Shortly before adjourning for the August work period, the Senate Homeland Security and Government Affairs Committee held a hearing in which members began a review the United States’ justice system and heard testimony from witnesses about the problems facing the federal prison system. The hearing was billed as the first of many to take a look at these issues.

The Federal Bureau of Prisons, which oversees inmates in federal prisons, has seen tremendous population growth over the last few decades. The federal prison population has grown by nearly 800 percent, from nearly 25,000 inmates in 1980 to approximately 210,000 today. As a result, the Bureau of Prisons’ budget has grown at twice the rate of the Justice Department. With a $6.445 billion budget, the agency consumes a quarter of the Justice Department’s budget.

While several conservative states have implemented programs to reduce the chances of offenders going back to prison, the federal government has fallen far behind.
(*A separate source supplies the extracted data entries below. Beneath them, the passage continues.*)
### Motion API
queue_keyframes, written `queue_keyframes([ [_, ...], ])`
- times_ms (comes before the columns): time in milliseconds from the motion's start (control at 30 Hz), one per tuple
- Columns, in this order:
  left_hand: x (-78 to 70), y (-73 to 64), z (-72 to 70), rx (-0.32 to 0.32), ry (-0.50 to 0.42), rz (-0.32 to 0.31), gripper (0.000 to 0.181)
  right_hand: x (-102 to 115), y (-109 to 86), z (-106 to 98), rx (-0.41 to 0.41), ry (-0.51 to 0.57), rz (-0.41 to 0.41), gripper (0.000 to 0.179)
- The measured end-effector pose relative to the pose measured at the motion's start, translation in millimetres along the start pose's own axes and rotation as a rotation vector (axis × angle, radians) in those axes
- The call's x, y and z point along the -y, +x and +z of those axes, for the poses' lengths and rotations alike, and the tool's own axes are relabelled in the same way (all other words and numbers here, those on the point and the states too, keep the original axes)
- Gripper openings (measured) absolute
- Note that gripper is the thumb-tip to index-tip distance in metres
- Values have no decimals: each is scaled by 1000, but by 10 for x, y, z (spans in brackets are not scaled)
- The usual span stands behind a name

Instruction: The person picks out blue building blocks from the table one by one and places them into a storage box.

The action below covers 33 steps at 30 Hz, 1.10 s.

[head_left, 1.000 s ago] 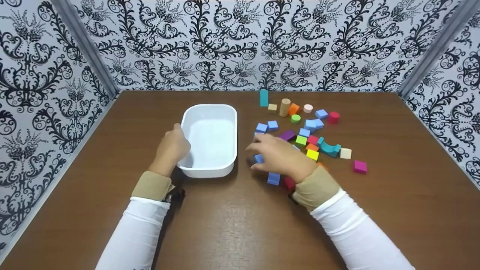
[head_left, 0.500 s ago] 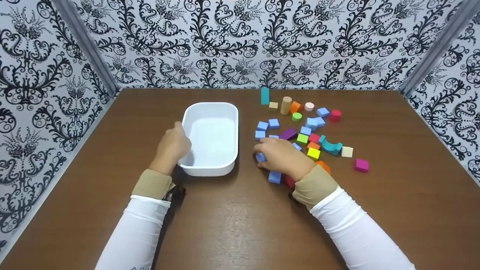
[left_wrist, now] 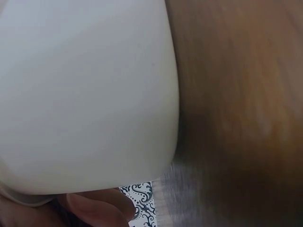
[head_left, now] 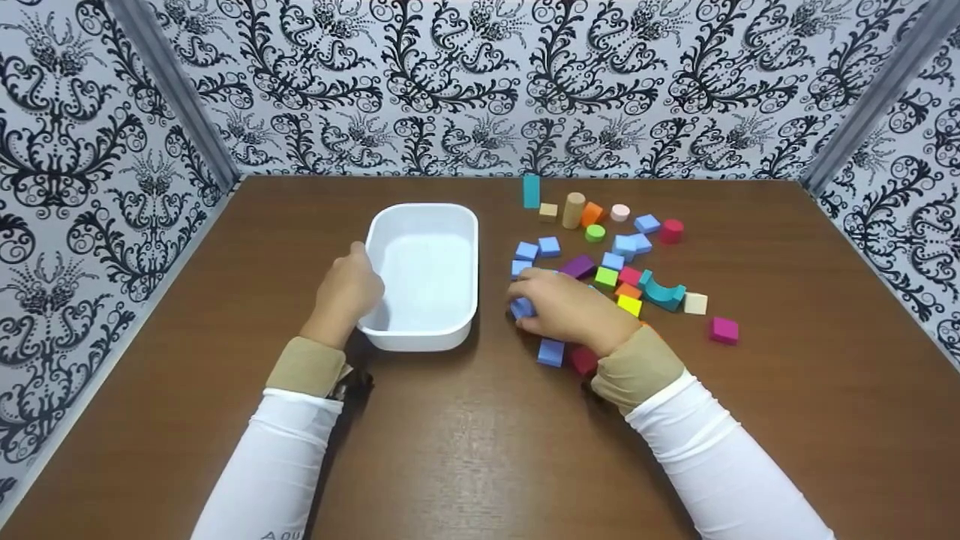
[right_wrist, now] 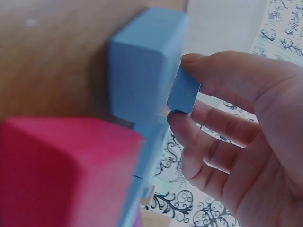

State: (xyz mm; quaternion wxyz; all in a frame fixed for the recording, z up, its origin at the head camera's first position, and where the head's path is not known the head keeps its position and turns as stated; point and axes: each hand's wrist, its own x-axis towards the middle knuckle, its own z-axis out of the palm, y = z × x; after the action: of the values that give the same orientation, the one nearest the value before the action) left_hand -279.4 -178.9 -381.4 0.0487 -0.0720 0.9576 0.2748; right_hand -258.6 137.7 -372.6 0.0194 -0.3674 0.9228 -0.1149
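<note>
My left hand [head_left: 346,291] grips the left rim of a white plastic tub [head_left: 457,341], whose inside shows bare. From the left wrist, the tub's outer wall [left_wrist: 90,99] fills much of the picture, and the fingers [left_wrist: 97,210] curl at its rim below. On the other side, my right hand [head_left: 574,309] pinches a small blue block [right_wrist: 183,91] between thumb and fingertips. Its palm side shows in the right wrist view, beside another blue block [right_wrist: 137,71] and a red block [right_wrist: 66,170]. The pinched block is partly covered by fingers in the head view.
Several coloured blocks lie right of the tub, among them a purple block [head_left: 577,267], a teal arch [head_left: 661,291], a yellow block [head_left: 629,305] and a magenta block [head_left: 724,330]. A wooden cylinder [head_left: 574,210] stands farther back. Patterned walls [head_left: 480,90] edge the brown table [head_left: 450,450].
My right hand has moved slightly right, and its thumb and fingers have come together on the blue block. The left hand stays on the tub's rim.
</note>
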Motion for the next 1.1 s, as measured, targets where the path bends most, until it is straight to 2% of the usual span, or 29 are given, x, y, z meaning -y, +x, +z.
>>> queue_keyframes([
  [367,-13,10,11,-3,4,-8,62,56,8,-287,-111,103,44,29],
  [600,-8,5,33,-23,19,4,59,304,190,-368,-198,136,12,30],
  [800,10,20,36,-38,20,16,57,595,438,-276,-253,138,-72,31],
  [967,23,31,37,-59,37,25,55,791,647,-95,-237,118,-144,32],
  [1100,28,22,25,-63,35,26,56,876,768,37,-219,124,-138,31],
])
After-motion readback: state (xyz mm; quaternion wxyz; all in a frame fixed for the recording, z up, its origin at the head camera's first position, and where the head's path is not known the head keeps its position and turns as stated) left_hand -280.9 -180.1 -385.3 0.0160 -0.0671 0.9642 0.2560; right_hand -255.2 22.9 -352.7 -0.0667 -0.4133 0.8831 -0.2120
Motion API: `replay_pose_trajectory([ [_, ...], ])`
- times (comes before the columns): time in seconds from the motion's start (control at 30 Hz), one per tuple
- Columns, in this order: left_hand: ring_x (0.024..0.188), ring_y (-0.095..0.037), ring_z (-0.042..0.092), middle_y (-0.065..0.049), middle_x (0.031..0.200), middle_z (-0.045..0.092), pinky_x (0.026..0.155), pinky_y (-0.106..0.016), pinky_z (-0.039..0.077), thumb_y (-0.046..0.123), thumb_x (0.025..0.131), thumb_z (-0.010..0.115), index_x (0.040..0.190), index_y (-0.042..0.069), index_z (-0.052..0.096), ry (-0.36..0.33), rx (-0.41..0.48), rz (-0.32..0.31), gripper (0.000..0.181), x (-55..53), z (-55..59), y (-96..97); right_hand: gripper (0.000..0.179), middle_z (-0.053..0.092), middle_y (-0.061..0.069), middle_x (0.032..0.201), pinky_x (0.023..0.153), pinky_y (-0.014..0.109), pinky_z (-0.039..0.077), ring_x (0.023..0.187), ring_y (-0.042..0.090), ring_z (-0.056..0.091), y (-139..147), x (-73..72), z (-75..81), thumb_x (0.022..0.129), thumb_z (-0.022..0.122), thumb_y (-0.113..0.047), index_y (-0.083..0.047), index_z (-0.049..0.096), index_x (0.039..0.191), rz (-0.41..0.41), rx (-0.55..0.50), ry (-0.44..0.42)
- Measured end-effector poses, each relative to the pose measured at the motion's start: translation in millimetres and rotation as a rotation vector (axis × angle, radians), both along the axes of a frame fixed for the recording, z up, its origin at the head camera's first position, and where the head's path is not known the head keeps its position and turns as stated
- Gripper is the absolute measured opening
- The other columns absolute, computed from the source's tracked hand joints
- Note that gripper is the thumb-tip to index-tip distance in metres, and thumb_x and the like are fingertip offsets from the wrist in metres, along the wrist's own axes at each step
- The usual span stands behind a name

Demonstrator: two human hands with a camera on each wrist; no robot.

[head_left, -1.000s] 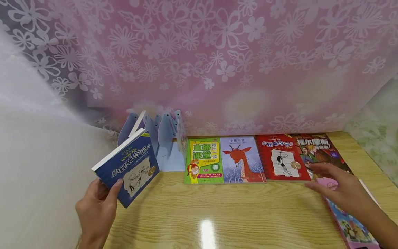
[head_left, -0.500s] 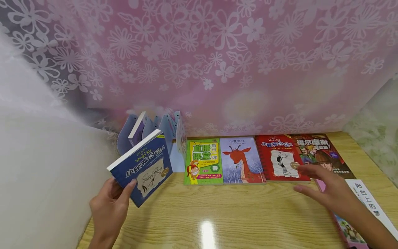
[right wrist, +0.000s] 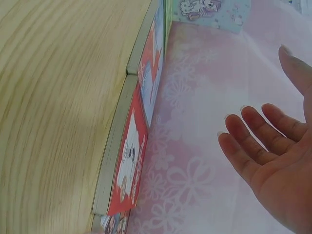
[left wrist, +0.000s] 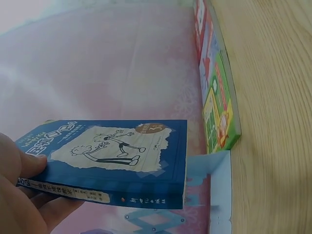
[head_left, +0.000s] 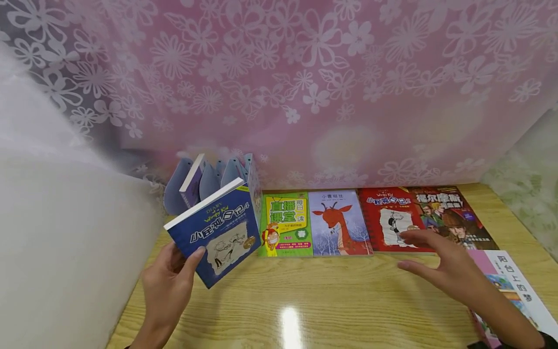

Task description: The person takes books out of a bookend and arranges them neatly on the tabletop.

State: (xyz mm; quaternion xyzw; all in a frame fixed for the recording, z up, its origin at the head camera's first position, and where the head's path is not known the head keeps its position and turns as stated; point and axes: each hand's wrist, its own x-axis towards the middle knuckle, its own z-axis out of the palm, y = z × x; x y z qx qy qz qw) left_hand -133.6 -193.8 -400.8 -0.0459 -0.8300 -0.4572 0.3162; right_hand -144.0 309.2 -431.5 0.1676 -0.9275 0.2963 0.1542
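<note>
My left hand (head_left: 167, 286) grips a blue comic book (head_left: 226, 218) above the table, thumb on the front cover and fingers behind. The book is tilted, with its white page edge facing up and left. In the left wrist view, the book's spine (left wrist: 146, 200) shows under the cover drawing. Behind it stands a light blue file rack (head_left: 211, 182), partly hidden, with a purple book (head_left: 192, 184) leaning in one slot. My right hand (head_left: 449, 276) hovers holding nothing, fingers spread from the thumb, in front of the red book (head_left: 379, 232).
Along the curtain (head_left: 305, 121) lie a green book (head_left: 285, 228), a deer book (head_left: 342, 228), the red one and a dark detective book (head_left: 453, 218). At right, under my forearm, is a pink and white book (head_left: 519, 281). A white surface (head_left: 65, 252) borders the wooden table (head_left: 331, 300) on the left.
My left hand has carried the blue book to the right, now in front of the rack. My right hand has drifted left, uncovering more of the pink and white book.
</note>
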Motion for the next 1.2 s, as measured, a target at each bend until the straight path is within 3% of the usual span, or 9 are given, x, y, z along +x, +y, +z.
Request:
replay_pose_trajectory([
  [0.3, 0.091, 0.007, 0.072, -0.019, 0.11, 0.079, 0.073, -0.014, 0.061, -0.005, 0.091, 0.075, 0.128, -0.003, 0.065, -0.075, 0.053, -0.077, 0.038, 0.3, 2.1, 17.6, 0.063, 0.071, -0.001, 0.124, 0.092, -0.001, 0.042, 0.112, -0.017, 0.056, -24, -4.4, 4.3, 0.08, 0.09, -0.015, -0.018, 0.063, 0.136, 0.081, -0.039, 0.027],
  [0.63, 0.089, -0.013, 0.08, -0.014, 0.109, 0.08, 0.072, -0.019, 0.063, -0.003, 0.091, 0.076, 0.129, 0.001, 0.066, -0.115, 0.061, -0.162, 0.039, 0.3, -1.1, 33.2, 0.06, 0.073, -0.004, 0.124, 0.091, 0.008, 0.052, 0.11, -0.006, 0.066, -44, -7.4, 5.9, 0.081, 0.09, -0.022, -0.021, 0.064, 0.135, 0.089, -0.004, 0.021],
  [0.87, 0.09, -0.022, 0.081, -0.014, 0.111, 0.08, 0.075, -0.02, 0.063, -0.004, 0.089, 0.076, 0.129, 0.002, 0.066, -0.09, 0.037, -0.226, 0.042, 0.1, -4.6, 42.9, 0.062, 0.072, -0.004, 0.126, 0.092, 0.012, 0.055, 0.112, -0.003, 0.067, -56, -8.5, 5.7, 0.081, 0.089, -0.02, -0.024, 0.062, 0.137, 0.155, -0.05, -0.002],
  [1.03, 0.089, -0.022, 0.081, -0.015, 0.111, 0.08, 0.075, -0.021, 0.064, -0.004, 0.089, 0.076, 0.129, 0.002, 0.066, -0.054, 0.022, -0.279, 0.042, -0.9, -6.3, 51.0, 0.063, 0.072, -0.002, 0.127, 0.091, 0.015, 0.057, 0.11, 0.005, 0.071, -63, -10.4, 3.7, 0.081, 0.089, -0.018, -0.022, 0.061, 0.138, 0.192, -0.085, -0.01],
  [1.2, 0.089, -0.02, 0.081, -0.014, 0.111, 0.08, 0.073, -0.021, 0.064, -0.002, 0.091, 0.076, 0.129, 0.003, 0.066, -0.046, 0.023, -0.319, 0.039, 0.2, -7.3, 59.2, 0.061, 0.073, -0.003, 0.126, 0.091, 0.024, 0.06, 0.11, 0.005, 0.07, -69, -11.5, 2.9, 0.081, 0.089, -0.018, -0.019, 0.062, 0.136, 0.207, -0.096, -0.018],
])
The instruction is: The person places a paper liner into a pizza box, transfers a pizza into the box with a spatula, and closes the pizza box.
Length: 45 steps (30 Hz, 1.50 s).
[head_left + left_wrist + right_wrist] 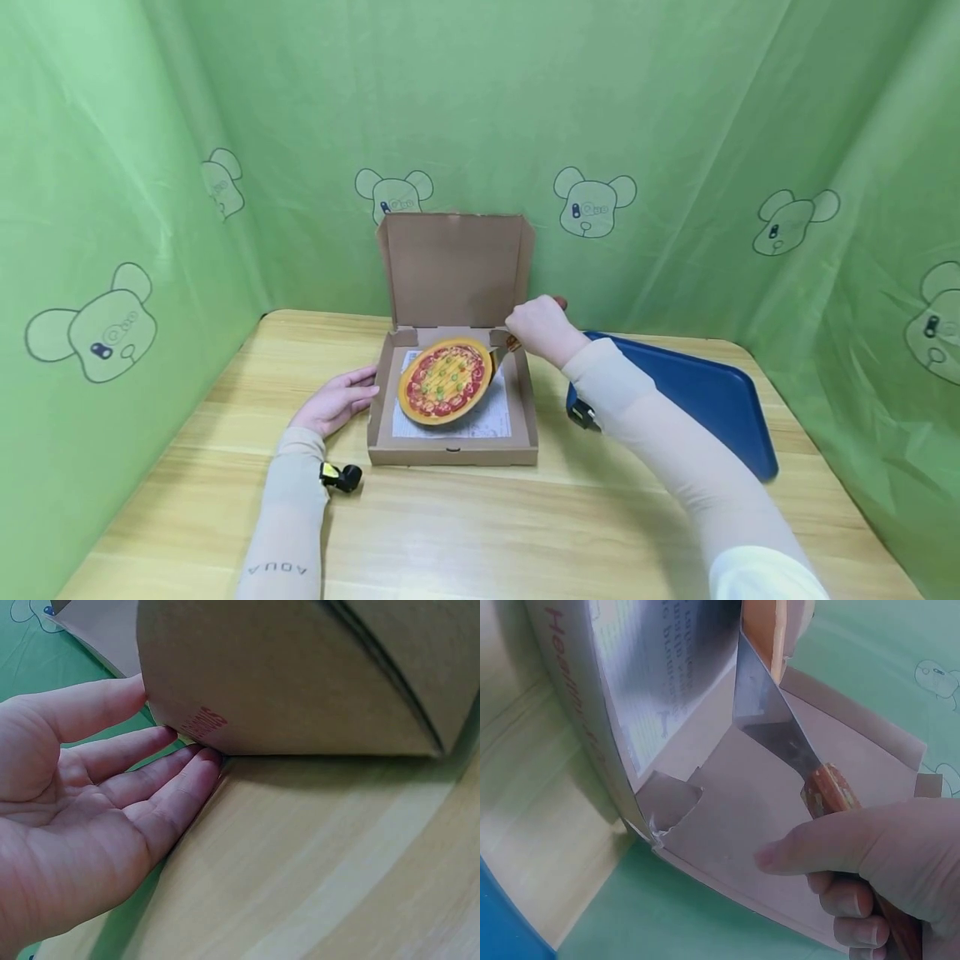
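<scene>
R hand is clenched round the brown handle of a metal pizza server, thumb laid along it in the R wrist view. Blade goes under the R edge of the pizza, which sits tilted inside the open box, R side up, L side lower, over the printed paper lining the base. Can't tell if its low edge touches the paper. Topping looks red + yellow w/ small green bits, golden crust all round

L hand is relaxed, not grasping: fingers loosely extended, tips touching the L side of the cardboard box near its bottom edge, thumb tip up against the wall, per the L wrist cam. Red print shows on that wall just by the fingertips

Box is mid-counter, lid standing up at the back. Blue tray lies to the R of the box, flat on the wood-look counter, partly hidden behind the R forearm. Both arms in pale sleeves, L one w/ "AQUA" lettering; small black cam at the L wrist. Bkgd: green curtain w/ bear-head outlines on it
</scene>
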Tool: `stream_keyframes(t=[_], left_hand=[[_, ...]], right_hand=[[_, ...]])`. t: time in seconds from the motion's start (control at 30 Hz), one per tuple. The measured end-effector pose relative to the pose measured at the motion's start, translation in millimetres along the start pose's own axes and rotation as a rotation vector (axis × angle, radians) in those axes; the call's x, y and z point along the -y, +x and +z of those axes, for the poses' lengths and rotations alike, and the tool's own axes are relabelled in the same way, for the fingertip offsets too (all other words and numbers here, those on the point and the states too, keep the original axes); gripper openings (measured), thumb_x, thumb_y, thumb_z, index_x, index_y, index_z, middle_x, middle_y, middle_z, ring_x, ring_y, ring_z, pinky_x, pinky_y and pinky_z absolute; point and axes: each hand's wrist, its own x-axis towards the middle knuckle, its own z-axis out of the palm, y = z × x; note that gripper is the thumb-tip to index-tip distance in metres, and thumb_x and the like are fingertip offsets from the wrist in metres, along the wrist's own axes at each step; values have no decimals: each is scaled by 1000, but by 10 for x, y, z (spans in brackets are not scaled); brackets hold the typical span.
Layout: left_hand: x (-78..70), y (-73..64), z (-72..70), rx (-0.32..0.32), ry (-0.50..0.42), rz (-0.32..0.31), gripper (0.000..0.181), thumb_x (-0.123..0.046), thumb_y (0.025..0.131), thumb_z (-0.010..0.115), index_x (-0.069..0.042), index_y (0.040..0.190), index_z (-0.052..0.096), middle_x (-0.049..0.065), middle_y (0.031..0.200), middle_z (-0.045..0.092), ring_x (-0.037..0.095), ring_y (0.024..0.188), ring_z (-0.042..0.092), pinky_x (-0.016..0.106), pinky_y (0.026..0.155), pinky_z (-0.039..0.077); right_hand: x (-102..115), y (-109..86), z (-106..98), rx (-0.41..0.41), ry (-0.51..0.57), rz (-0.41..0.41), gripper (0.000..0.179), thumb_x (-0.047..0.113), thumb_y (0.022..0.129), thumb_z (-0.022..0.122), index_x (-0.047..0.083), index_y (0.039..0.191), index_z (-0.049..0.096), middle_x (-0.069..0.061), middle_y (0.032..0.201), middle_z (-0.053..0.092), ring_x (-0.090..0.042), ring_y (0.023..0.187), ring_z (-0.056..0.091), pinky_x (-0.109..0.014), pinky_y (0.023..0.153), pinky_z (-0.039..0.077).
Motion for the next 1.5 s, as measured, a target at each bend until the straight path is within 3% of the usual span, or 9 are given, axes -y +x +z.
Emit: stream_keyframes(t=[0.27,0.57,1.0,1.27,1.5], left_hand=[[0,-14,-13,-3,-9,-3,64,3,98,44,8,152,10,27,160,12,38,148,18,23,110,41],[-7,-23,3,-2,-6,-8,65,1,98,46,7,152,10,27,160,13,38,147,20,22,109,43],[-18,-30,-1,0,-9,-10,65,2,98,44,7,152,10,27,160,12,39,148,18,24,111,41],[-30,-23,3,-3,-2,-17,65,0,98,45,7,152,9,26,161,10,38,148,17,35,120,31],[-27,-27,6,-10,-8,-20,65,1,98,44,7,152,9,26,161,11,38,148,17,31,117,34]], right_hand=[[13,19,-71,0,-11,-13,26,0,82,65,17,62,62,2,57,50,-15,53,29,-32,48,16],[3,-10,-190,0,-47,-8,36,-4,81,61,16,58,43,0,57,34,-15,53,24,-32,52,12],[-148,-192,-66,-68,-29,-25,35,-3,77,67,18,54,49,3,55,39,-15,53,24,-32,50,13],[-280,-324,104,-49,20,-28,26,1,77,71,15,57,61,-2,59,62,-14,52,33,-32,46,20],[-358,-414,141,-2,56,-12,25,15,78,77,16,58,63,-3,61,66,-13,50,43,-34,42,34]])
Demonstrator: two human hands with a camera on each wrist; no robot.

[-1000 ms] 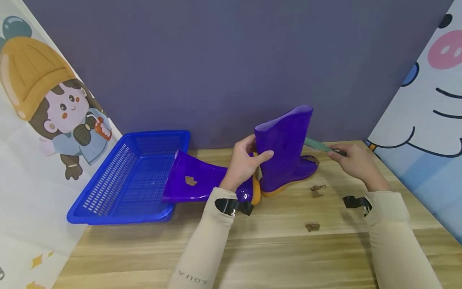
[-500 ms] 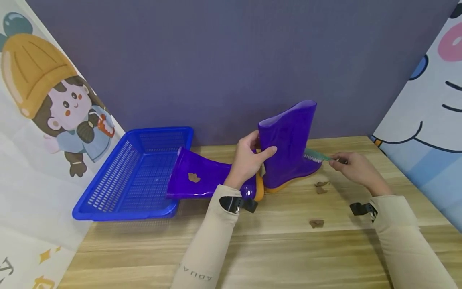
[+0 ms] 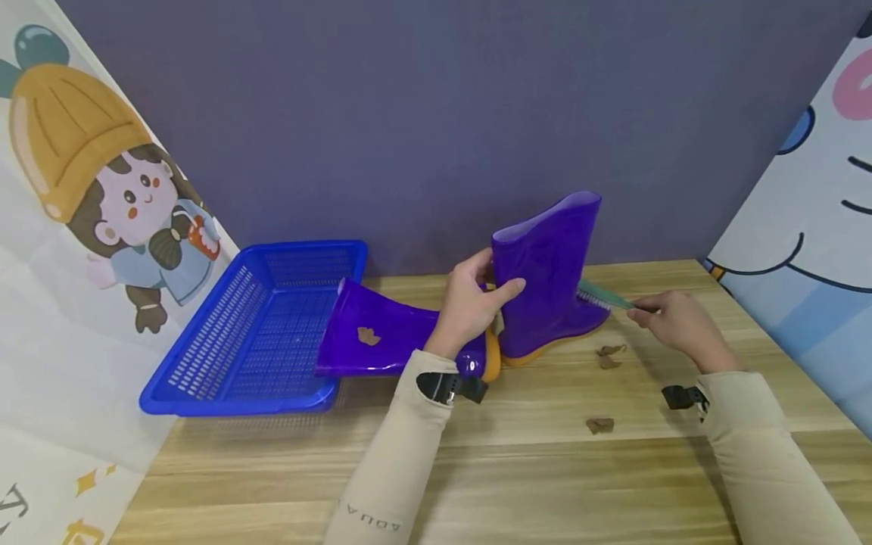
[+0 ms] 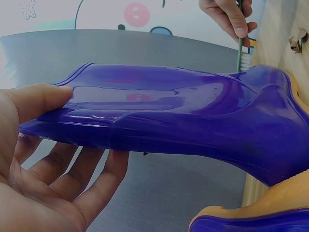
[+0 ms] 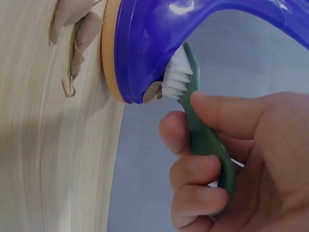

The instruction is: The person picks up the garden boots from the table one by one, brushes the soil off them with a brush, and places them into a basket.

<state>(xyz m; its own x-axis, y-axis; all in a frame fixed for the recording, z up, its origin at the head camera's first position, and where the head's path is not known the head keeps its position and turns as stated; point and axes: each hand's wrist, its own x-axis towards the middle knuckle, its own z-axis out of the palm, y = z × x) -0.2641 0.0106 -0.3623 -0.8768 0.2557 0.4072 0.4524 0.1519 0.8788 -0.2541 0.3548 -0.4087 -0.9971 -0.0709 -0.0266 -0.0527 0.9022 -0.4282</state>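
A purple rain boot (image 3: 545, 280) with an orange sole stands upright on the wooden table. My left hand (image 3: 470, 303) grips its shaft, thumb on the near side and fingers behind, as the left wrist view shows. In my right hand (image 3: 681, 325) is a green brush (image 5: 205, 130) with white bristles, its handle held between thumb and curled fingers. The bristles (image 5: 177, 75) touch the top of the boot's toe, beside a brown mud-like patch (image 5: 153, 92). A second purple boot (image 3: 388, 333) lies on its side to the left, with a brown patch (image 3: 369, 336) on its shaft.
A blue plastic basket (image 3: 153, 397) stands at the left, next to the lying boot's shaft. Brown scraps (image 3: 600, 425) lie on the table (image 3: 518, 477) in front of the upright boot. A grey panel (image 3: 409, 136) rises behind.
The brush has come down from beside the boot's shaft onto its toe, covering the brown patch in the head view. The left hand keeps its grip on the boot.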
Federal prisons act as little more than warehouses for prisons, offering little in the way of substantive rehabilitative programs. Unfortunately, many who leave federal prison go back to the behavior that landed them in there. As FreedomWorks will discuss in an upcoming publication, conservative states have found a way to disrupt this cycle of crime. As a result these reforms, which focused on rehabilitation as an alternative to incarceration, they have saved taxpayers money and made communities safer.

Justice reform has received a significant amount of attention on Capitol Hill. Several pieces of…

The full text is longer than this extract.